I had a dream last night and it was very strange. You see, I fell asleep and landed in a conference room in early January of 2009, at some big health care, or maybe it was a pharmaceutical corporation, I’m not sure which, but what matters is, I was one of them. Suddenly, like watching myself sleep walking, I could see myself speaking in this room to the other executives. I told them, “We have a problem. We have a new president and he’s stated that he would give all Americans ‘the same kind of health care’ he has as a federal employee. Well, we can’t allow that to happen now can we?”

Addressing the stern faced executives I lead the conversation forward. “People, we have a deal already in place with Federal Health Services, which provides health care to all the federal employees. The services and products we sell them are over-regulated, which doesn’t allow us to make reasonable profits. We can’t let that system keep expanding into our profits.” Then I told everyone “that isn’t going to happen, because in the end, we’ll get our government to not offer that health care, while at the same time we get the people to vote against the idea.” One of the other executives cynically asks: “How are you going to do that if this was one of the president’s main campaign promises?” I quip, “It’s easier than you think.
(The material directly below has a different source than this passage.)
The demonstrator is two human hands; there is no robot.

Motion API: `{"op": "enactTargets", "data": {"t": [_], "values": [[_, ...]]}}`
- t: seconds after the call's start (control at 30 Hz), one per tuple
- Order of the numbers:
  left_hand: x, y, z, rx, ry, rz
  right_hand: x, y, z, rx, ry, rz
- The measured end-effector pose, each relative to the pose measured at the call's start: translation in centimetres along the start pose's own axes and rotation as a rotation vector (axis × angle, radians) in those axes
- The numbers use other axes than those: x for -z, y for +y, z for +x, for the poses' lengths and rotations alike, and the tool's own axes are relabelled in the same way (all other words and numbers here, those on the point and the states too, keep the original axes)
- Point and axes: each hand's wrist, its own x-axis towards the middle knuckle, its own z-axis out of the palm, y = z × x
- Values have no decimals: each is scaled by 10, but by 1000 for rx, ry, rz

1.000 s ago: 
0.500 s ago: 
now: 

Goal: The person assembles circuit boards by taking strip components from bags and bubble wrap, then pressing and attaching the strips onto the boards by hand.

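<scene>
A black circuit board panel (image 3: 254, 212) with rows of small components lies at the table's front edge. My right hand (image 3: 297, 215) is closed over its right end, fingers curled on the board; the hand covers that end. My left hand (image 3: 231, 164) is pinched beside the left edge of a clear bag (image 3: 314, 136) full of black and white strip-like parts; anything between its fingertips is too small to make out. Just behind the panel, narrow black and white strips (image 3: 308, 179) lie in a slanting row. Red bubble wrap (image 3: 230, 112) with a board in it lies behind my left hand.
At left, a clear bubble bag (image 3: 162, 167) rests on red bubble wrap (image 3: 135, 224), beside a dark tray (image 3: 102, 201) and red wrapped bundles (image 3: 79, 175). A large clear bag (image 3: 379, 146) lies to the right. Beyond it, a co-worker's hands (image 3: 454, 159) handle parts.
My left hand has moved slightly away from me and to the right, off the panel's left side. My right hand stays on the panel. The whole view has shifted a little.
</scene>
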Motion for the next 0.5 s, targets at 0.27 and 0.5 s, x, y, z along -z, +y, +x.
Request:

“First, we’ll have a bunch of meetings with the president right after he takes office.” An older gentleman, sitting near the head of the table, says in a smoker’s voice: “You’ll have a hard time getting private meetings set up. This president has figured out we used that trick the last time with the Clintons. He’s demanding that all meetings have CSPAN televising them to the world.” Without missing a beat I answer: “We’ll tell him that we’ll make a whole bunch of concessions. But, we’ll only do it in private. Once in the room with him, we’ll promise him the moon, and that we’ll work with Congress to integrate our private, non-binding, informal agreements into the larger healthcare reform bill.”

Then I say: “How about we convince him this is complex stuff, and far beyond the scope of a president, who’s also having to deal with a financial a crisis. We’ll recommend that he turn the project over to Congress.” Well, the cynical executive then asks, “With one party owning both houses of Congress, and both being behind the idea, how do you plan on stopping them?” I laugh and tell him, “The old fashioned way, of course. We’ll buy their votes. Then each one of us has only to recommend a different plan to our representative to divide and conquer. Lets face it, the Democratic representatives will spend at least a year fighting over what to name the plan.” This causes everyone to break into laughter.
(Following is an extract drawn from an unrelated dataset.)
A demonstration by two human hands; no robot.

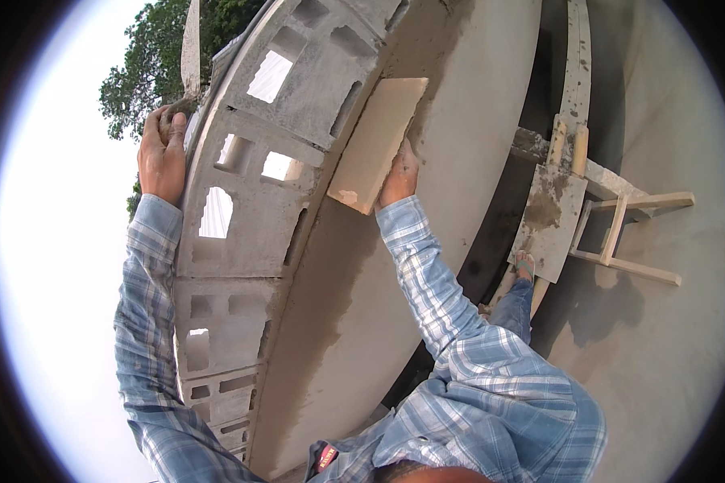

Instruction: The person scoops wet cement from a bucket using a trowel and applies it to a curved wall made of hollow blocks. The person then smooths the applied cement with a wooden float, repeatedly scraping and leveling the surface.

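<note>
At the outer edge of the hollow-block wall (242, 193), my left hand (163, 157) is closed around the mortar-smeared grip of a trowel (192, 48). Its narrow, pale blade points away from me, beyond the hand. My right hand (401, 175) grips a flat, rectangular mortar board (379, 145) from its right side, with some fingers hidden under it. The board's smooth tan face is turned up, and its left long edge lies along the band of damp plaster (318, 298) beside the blocks. A little mortar clings to its near corner.
Smooth grey plaster (467, 137) curves down to the right of the damp band. Below, my foot (525, 264) stands on a mortar-stained plank (544, 213) of a scaffold. A wooden frame (620, 233) juts out to its right. Trees (149, 68) stand beyond the wall.
</note>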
Mr. Cynical, then says, in his loud booming voice, “The media will catch on to that quickly.” I casually respond by telling him, “Nope. We just need to run more ads for our products on every channel to buy their silence.” At this point some of the other executives start to enter the fray. A quiet, gray-haired man, sitting on the other side of the room looking out the window, speaks up in a soft but authoritative voice, “You can’t stall them forever. What then?” Being the dashing, young orator that I am, I take a moment to look out the window as I think through this dilemma. While still looking out the window, I tell the gentleman, “We must give the Democrats and the president a way out; a chance to blame someone else.” The only Latina executive in the room quickly points out the obvious, “Gentlemen, we can’t get them to blame the Republicans — they lost the last election. The Democrats have the ability to pass any legislation they want without having to ask for even one Republican vote. Who will they blame this time?” She was right.

One of the other executives who hadn’t spoken yet says, “It’s not public knowledge but our sources tell us Sen. Kennedy will not survive the year. If we can hold out until he drops, we can make sure a Republican who’s against healthcare reform gets elected.” Mr. Cynical breaks into laughter and yells, “Are you mad? Democrats outnumber Republicans three to one in Massachusetts.” Without missing a beat, I answer, “No. It’s perfect! Not only will it break the Democratic super majority, but it will scare the pants off of the rest of the Democrats running for office in the November mid-term elections in 2010. By the time we’re done with them the Democrats will tell you that the people don’t really want health care. Let’s donate $20 million for his memorial center and thank him.”

In closing I tell the other executives, “Once we get that Senate seat, the Democrats and the president can blame the Republicans again, and everything is back to normal. The worst case scenario is we help them create a healthcare bill that is profitable for us, at the same time get the voters to force it on public employees so we can get rid of that federal system as well. Either way, we win and none will be the wiser. Let’s go drink some scotch and smoke some Cuban cigars.”